Instructions for the task:
Only one stretch of the data is wanted: the line containing "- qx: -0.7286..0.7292", the line containing "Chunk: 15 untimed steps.", and every line between them, copied exactly.

(Collection entries)
====
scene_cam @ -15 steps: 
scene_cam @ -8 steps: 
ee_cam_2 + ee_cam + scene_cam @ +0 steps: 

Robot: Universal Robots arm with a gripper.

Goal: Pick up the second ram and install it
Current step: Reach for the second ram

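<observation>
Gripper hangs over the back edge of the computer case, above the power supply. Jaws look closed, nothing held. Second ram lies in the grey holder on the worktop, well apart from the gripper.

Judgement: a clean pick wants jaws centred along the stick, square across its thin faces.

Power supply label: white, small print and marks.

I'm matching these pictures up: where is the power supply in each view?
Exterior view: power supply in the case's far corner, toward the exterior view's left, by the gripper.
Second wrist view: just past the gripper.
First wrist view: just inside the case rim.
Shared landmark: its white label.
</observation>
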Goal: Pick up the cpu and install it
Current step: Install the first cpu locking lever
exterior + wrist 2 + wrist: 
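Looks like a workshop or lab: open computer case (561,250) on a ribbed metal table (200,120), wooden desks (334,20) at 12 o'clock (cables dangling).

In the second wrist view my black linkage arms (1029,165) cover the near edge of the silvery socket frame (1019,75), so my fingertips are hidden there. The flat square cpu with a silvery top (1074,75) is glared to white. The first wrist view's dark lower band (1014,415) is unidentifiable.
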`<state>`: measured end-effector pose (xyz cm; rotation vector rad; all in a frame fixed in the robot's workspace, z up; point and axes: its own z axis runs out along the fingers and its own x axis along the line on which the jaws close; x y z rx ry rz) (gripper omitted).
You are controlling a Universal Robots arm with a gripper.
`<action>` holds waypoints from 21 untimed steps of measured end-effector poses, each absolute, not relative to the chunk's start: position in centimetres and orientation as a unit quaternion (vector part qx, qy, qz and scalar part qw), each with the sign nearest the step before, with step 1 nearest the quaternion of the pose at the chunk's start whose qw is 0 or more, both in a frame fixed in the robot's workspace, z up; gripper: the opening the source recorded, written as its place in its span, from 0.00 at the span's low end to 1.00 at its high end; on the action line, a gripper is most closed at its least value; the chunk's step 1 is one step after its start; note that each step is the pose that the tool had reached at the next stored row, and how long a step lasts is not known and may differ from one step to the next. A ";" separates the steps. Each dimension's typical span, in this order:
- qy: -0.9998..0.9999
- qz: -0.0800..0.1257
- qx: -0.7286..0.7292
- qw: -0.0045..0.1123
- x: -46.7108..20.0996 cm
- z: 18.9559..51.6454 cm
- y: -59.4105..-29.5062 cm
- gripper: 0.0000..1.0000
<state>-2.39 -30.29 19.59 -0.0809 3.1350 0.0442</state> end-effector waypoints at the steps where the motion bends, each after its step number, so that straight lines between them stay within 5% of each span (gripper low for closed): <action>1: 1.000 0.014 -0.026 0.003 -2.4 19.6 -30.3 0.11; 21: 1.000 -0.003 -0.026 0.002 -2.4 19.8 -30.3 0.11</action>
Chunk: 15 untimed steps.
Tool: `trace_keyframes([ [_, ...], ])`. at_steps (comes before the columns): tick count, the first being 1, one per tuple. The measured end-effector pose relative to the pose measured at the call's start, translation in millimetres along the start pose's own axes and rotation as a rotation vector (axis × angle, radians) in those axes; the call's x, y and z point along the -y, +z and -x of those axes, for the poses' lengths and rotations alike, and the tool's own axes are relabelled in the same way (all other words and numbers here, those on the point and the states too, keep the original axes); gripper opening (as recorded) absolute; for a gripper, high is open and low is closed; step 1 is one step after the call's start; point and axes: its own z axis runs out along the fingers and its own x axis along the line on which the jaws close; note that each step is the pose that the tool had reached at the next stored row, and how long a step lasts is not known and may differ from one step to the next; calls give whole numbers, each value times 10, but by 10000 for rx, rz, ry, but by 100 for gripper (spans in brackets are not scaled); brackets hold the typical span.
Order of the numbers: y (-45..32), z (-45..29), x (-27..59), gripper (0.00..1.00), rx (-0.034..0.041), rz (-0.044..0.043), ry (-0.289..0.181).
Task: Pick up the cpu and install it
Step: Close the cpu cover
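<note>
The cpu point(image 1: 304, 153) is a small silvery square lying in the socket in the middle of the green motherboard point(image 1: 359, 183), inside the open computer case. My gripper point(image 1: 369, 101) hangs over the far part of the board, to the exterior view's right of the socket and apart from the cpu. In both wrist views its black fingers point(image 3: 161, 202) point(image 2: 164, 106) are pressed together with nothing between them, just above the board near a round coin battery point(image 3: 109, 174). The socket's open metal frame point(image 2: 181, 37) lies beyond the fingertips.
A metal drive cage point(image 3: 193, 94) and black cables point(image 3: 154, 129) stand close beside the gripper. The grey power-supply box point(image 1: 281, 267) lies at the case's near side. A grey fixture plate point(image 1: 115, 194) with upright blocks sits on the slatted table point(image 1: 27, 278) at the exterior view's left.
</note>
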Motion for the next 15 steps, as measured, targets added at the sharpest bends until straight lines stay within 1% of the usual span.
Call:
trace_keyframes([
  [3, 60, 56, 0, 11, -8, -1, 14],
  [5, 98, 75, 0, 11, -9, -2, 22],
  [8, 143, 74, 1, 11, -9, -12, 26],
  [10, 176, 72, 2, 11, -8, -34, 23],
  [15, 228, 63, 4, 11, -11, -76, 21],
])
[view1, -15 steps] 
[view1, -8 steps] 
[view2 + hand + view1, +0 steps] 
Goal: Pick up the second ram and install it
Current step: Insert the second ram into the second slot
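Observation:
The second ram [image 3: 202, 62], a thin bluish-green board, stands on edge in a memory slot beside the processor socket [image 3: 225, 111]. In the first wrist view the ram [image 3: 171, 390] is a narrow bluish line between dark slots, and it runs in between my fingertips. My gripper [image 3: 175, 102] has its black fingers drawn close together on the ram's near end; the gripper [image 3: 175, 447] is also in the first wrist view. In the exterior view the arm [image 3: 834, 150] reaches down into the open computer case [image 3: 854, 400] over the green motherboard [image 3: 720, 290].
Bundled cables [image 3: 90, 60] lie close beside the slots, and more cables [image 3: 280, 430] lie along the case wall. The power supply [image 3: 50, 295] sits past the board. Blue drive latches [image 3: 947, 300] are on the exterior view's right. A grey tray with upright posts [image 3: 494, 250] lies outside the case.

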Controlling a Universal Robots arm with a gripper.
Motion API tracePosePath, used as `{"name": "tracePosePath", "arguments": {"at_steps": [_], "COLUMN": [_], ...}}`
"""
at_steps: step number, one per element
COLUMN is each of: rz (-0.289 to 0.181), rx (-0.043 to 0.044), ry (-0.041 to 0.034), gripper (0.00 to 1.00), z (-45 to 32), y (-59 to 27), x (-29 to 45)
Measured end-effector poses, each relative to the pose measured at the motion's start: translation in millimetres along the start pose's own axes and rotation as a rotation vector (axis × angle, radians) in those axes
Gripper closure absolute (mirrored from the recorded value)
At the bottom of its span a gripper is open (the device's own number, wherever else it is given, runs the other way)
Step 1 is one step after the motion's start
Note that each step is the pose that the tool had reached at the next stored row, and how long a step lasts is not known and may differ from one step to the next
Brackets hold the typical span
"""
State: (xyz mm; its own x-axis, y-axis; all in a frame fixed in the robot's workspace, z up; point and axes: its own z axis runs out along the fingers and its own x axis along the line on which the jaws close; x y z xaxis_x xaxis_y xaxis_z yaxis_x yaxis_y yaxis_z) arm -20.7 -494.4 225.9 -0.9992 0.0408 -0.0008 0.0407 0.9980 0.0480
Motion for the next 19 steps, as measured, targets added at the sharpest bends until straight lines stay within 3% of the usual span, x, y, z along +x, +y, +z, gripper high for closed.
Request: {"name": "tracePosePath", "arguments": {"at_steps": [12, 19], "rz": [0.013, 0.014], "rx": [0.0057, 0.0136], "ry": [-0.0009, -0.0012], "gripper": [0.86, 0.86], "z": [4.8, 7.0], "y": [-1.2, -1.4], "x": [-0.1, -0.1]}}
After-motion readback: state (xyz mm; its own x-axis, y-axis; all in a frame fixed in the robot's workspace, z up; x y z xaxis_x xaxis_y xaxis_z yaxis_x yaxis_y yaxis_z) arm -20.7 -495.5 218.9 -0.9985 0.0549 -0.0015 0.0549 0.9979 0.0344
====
Answer space:
- qx: -0.7286..0.7292
- qw: -0.0045..0.1123
- x: -46.7108..20.0996 cm
- z: 18.9559..51.6454 cm
- y: -59.4105..-29.5062 cm
- gripper: 0.0000..1.0000
<state>-2.39 -30.29 19.59 -0.0809 3.1350 0.0442</state> end-effector waypoints at the steps where the motion bends, each after its step number, so that straight lines between them stay within 5% of each span (gripper low for closed): <action>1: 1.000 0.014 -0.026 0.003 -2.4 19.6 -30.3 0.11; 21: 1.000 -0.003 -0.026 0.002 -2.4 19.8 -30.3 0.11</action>
Chunk: 15 untimed steps.

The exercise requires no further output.